Sunday, June 21, 2009

And for my next trick...

Ya'll, it's father's day, and the weather in New York is beautiful. Do you know what the weather does not actually need to be beautiful for? Father's day. No offense to my father or any other wonderful fathers out there, but we could celebrate and love you just as much in the rain. Do you know what is harder to do in the rain? The Mermaid Parade.


So I'm going to try to make this quick because I still have to call my dad because I couldn't earlier because my phone died and I was cat-sitting at someone else's house...and Poppy, if I don't reach you tonight, I hope you know how much I love you and think you're a terrific dad.

I also love the Coney Island Mermaid Parade with all the fibers in my wee heart, but I have to say that it has always produced several challenges, first and foremost it's being held every year on the same weekend as my birthday (or whatever weekend falls closest), which means that I am either hungover for the parade or have to leave earlier than I'd otherwise choose to in order to have a bday party. Either way, I always miss the Mermaid Ball. (I know I could have a bday party at Coney, technically, but I am vain and on the one day of the year when I feel completely allowed to be openly vain, I don't want to share the glory with such fabulousness as the Mermaid Parade.)


THIS YEAR, the parade did NOT fall on my bday, lo and behold! Once again I uncharacteristically made plans in advance to go, bought a dress, the whole thing. Only this time, my chosen companion fell ill, none of my other friends, including Lance, wanted to go (who are these people and why are they my friends?), and I had last-minute guests arriving that night. Fine. I adjusted my goals, decided to go to the parade on my own, and hoped to convince the guests to join me later for the ball. Then what happened? It POURED. And was cold. And I'd like to count my blessings and be happy for the miracle of the rain stopping just as the parade started, but by that time my dress was soaked through the sequins, a serious wind was coming off the ocean, and my back hurt (due to being on my feet most of the previous day, in heels, at a stupid work function, oh, and the fact that my dress was so tight I couldn't sit on the subway). Oh the agony!

Thank god for the paraders, who are worth the trip every year. I took as many pictures as I could before my teeth started chattering, then boarded the subway to stand all the way home. I still love the Mermaid Parade with all the fibers of my wee heart, and still hope to one day make it to the ball, but I might start lobbying for it all to go down in July.

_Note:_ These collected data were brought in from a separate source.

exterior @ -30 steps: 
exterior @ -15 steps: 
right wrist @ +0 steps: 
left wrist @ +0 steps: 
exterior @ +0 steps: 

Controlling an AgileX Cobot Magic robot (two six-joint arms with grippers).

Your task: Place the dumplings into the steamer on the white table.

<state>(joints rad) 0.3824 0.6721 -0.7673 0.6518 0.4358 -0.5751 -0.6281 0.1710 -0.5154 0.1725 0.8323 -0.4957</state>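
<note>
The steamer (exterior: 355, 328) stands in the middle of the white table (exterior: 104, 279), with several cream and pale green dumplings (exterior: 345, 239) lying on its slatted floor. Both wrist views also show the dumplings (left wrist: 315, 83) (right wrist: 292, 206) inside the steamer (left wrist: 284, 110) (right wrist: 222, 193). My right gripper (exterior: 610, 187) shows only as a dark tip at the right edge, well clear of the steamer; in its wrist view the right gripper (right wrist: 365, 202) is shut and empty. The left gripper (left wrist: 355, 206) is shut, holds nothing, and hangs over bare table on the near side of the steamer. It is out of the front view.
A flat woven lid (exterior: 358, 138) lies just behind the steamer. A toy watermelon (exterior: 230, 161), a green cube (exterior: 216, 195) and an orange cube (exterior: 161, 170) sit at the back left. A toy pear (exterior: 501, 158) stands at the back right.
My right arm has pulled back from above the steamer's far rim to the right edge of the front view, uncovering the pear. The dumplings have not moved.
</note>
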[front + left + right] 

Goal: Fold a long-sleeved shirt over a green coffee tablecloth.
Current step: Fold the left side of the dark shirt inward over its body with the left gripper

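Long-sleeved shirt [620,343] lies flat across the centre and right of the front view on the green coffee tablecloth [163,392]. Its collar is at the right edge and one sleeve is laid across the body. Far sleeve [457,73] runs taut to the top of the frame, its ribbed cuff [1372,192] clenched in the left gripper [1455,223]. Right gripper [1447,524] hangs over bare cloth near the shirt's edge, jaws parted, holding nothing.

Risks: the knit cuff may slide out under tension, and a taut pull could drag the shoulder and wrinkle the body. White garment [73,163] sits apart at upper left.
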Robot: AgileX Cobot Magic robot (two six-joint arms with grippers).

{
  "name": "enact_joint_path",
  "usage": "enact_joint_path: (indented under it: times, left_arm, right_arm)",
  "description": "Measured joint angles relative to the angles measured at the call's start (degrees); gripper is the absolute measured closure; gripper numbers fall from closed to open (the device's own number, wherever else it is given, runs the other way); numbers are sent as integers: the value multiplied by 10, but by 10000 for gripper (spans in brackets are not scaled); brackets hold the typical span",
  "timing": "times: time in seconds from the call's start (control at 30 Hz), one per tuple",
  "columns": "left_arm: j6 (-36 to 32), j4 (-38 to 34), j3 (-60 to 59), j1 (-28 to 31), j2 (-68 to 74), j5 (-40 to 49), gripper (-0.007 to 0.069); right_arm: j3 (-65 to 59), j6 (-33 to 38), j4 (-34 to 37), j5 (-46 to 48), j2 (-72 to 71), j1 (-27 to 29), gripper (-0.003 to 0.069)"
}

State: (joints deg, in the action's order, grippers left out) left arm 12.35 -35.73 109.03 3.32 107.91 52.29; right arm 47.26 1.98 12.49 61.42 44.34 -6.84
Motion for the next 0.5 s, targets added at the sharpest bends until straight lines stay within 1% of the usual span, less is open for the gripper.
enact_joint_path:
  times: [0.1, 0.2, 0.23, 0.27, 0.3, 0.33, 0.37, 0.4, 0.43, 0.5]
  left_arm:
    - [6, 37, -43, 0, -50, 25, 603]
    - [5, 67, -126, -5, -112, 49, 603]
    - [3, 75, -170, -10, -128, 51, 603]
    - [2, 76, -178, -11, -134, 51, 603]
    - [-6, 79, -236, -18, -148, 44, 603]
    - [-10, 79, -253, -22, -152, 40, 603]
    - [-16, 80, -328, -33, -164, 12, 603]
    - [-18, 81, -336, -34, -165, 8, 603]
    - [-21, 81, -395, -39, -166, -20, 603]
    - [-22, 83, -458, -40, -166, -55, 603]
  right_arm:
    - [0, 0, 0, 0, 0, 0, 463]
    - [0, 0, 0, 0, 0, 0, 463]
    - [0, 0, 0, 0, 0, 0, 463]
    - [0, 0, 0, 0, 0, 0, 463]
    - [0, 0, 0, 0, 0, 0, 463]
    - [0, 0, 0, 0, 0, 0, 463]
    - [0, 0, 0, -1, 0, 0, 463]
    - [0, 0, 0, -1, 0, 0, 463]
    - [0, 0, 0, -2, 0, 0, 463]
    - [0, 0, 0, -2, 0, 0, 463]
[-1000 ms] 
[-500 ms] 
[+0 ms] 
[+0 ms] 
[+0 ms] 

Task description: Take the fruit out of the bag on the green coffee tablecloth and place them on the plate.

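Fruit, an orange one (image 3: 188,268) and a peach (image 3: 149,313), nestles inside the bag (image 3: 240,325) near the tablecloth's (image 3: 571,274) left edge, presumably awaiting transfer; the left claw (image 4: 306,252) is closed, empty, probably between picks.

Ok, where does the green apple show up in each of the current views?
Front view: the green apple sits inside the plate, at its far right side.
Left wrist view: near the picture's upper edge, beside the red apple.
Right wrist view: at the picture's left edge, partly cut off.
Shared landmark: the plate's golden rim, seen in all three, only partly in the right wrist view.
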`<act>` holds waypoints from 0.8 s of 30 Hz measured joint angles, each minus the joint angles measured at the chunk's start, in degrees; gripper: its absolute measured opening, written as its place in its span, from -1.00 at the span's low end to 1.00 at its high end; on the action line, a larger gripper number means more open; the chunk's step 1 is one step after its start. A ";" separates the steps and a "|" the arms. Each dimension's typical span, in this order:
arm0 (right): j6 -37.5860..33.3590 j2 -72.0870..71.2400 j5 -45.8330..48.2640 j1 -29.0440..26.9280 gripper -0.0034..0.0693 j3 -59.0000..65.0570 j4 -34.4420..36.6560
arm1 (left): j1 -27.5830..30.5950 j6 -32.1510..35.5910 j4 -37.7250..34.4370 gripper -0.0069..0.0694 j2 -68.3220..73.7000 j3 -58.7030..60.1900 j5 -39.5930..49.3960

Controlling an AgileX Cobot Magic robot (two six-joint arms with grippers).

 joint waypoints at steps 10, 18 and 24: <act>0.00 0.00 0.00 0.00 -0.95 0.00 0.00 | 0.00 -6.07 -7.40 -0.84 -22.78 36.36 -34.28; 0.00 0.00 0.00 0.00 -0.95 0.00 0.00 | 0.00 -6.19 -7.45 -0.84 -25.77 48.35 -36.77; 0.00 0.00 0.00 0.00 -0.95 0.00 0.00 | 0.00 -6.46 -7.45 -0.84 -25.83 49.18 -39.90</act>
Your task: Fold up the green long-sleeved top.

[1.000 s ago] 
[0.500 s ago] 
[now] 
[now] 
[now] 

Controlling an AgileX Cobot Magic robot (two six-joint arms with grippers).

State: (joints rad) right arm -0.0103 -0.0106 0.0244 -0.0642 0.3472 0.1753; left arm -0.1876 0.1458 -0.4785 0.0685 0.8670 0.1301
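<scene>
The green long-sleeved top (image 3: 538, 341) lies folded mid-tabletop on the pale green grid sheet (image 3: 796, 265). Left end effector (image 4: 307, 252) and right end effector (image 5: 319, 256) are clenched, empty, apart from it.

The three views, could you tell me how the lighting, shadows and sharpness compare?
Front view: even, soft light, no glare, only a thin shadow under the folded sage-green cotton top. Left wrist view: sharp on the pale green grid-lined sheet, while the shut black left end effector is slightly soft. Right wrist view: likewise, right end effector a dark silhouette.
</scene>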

p.s. Mer-hons, no? Worlds collide.

Wednesday, June 17, 2009

I am not allergic to fish

I know you were worried. I was, too, after I ate a rarely-done tuna burger yesterday (a delicious, rarely-done tuna burger with wasabi aioli, natch) and noticed near the end of it that I was feeling a little flushed. Gee, I thought, next time I'll remember not to rush into finishing a giant tuna burger just because it's delicious and I have to get back to work. In general, I thought, a good reminder that I don't need to eat what's on my plate just because it's on my plate even if it's delicious.

Back at work, I run to the bathroom before returning to my desk and see that my cheeks have an unusually rosy glow, the kind I usually have to apply blush to get. Actually, on second look, my whole face looks a little red, and not even in the way that it does on the rare occasion that I do aerobic exercise. "Does my face look red?" I say to my co-worker on the way back to my desk. Her response indicates that it actually looks a bit purple and is freaking her out.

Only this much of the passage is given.